Il dovere del poeta se vuole essere poeta

Lo sciabordio partorisce il mare ed ecco che la voce
Crea la gola che parla. Ahimè;
Il falegname senza i suoi legni non sembra un falegname
Cerca senza requie il rumore del martello a testimoniare
Il suo mestiere.
Perciò ti dico
Prendi un foglio e una matita, e comincia –
Il primo verso, se non te lo danno gli dèi, prendilo in prestito:

Lo sciabordio partorisce il mare ed ecco che la voce

Tratta da: Il futuro e l’imperitativo della morte (1987, 1991)traduzione di Nicola Crocetti in: Nostalgia del presente, Crocetti, Milano 2000, p. 57

Antonis Fostieris è nato ad Atene nel 1953. Ha studiato Giurisprudenza ad Atene e alla Sorbona di Parigi. Ha pubblicato la sua prima raccolta poetica, Il lungo viaggio, nel 1971, cui seguì nel 1973 I luoghi dell’interiorità o i vénti. Dal 1975 al 1981 è stato direttore della dell’annuario «Piisis». Al 1977 risale la sua terza raccolta Poesia nella poesia e, sempre nello stesso anno, pubblica Amore oscuro. Nel 1981 ha fondato la rivista «I lexi» che da allora dirige e ha pubblicato la raccolta Il diavolo ha cantato a tempo. Nel 1987 ha pubblicato Il futuro e l’imperativo della morte. mentre al 1996 risale Il pensiero appartiene al dolore, cui ha fatto seguito nel 2003 Prezioso oblio, che ha ottenuto il Premio Nazionale di Poesia nel 2004. Ha tradotto Henry Miller, Boris Vian, Max Jacob, Paul Eluard.

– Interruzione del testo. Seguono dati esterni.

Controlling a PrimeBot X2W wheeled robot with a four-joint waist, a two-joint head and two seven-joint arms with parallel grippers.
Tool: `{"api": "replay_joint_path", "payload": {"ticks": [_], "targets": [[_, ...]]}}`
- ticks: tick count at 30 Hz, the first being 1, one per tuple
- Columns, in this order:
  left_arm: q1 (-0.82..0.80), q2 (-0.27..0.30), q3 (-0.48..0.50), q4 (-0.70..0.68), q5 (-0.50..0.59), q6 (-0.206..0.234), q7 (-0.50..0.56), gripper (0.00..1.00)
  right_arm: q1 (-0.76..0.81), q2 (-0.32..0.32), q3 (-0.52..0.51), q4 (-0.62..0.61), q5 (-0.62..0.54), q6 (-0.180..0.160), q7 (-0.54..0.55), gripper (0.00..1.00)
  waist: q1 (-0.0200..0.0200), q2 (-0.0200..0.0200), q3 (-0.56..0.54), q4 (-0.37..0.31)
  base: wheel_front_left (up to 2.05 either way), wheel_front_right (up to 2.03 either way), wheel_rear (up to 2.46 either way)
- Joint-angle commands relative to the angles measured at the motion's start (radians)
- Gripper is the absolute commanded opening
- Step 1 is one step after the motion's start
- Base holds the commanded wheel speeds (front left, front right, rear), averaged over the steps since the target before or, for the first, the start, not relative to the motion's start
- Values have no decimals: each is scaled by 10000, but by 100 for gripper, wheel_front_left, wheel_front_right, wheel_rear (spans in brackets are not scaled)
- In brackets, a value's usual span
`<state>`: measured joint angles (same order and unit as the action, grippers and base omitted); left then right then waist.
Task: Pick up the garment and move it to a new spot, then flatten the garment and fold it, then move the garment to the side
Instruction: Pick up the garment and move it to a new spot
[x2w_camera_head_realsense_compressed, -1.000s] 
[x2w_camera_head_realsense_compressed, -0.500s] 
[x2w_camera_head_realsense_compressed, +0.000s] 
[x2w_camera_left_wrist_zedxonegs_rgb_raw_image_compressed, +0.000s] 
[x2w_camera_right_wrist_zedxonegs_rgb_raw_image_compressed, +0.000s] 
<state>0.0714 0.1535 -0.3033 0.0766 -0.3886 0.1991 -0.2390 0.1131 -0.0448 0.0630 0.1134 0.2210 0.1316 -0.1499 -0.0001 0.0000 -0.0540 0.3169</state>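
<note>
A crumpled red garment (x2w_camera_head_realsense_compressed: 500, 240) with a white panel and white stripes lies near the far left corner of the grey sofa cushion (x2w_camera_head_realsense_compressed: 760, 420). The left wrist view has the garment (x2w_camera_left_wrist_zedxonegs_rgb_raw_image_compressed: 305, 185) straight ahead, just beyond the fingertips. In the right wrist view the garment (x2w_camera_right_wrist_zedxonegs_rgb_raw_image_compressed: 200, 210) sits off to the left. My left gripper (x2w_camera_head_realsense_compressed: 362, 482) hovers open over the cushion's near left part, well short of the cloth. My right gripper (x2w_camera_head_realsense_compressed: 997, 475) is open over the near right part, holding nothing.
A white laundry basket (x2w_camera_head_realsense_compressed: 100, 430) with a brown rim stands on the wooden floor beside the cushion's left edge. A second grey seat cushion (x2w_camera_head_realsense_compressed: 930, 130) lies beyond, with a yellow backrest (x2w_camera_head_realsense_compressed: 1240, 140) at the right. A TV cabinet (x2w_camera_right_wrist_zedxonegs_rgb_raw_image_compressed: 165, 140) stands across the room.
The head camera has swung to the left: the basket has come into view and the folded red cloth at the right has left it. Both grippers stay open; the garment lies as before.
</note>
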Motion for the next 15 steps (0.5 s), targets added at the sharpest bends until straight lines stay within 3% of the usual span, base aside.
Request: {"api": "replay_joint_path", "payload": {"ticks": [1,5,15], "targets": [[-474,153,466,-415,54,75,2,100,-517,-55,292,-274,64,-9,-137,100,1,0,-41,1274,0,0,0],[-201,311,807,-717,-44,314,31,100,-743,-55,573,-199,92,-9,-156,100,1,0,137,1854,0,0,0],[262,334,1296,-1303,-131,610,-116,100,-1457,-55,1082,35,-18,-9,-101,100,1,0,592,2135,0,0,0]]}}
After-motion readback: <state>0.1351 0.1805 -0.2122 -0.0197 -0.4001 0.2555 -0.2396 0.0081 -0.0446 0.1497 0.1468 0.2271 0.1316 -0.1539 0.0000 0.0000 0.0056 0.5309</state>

Uno dei suoi nuclei tematici è il legame tra l’oggetto e il suo nome, l’esplorazione della semantica e il potere del suono della lingua. Attraverso il rinnovamento delle forme linguistiche tradizionali, Fostieris crea una poesia che, pur essendo ai limiti del prosaico, discorsiva, logica, basata su dati reali e concreti  e che comprende anche i dati concreti, i segni della propria vita privata, è nello stesso tempo costantemente costellata di riferimenti e citazioni dotte. Le sue raccolte sono caratterizzate da una la trama sottile di riferimenti culturali, soprattutto ai filosofi presocratici, come Empedocle ed Eraclito. Affascinano Fostieris, in particolare, il rapporto dell’essere con la morte e con la lingua, attraverso cui passa sempre il confronto degli uomini con il mondo che li circonda. Di lui ha scritto Massimo Cazzulo: «Smascherare gli inganni che l’esistenza tende all’uomo, rivelargli i sussurri della morte: questo è il compito della poesia. Fostieris rifiuta il potere catartico della parola poetica, la sua capacità di cambiare il mondo, di dare risposte (siamo vicini a una concezione montaliana della poesia). Essa prende semplicemente atto della realtà e la smonta, per mostrare quanto ingannevoli siano i meccanismi che la scandiscono, perché la poesia e “l’altra faccia delle cose”» (Massimo Cazzulo, in: Antonis Fostieris, Nostalgia del presente, p. 15).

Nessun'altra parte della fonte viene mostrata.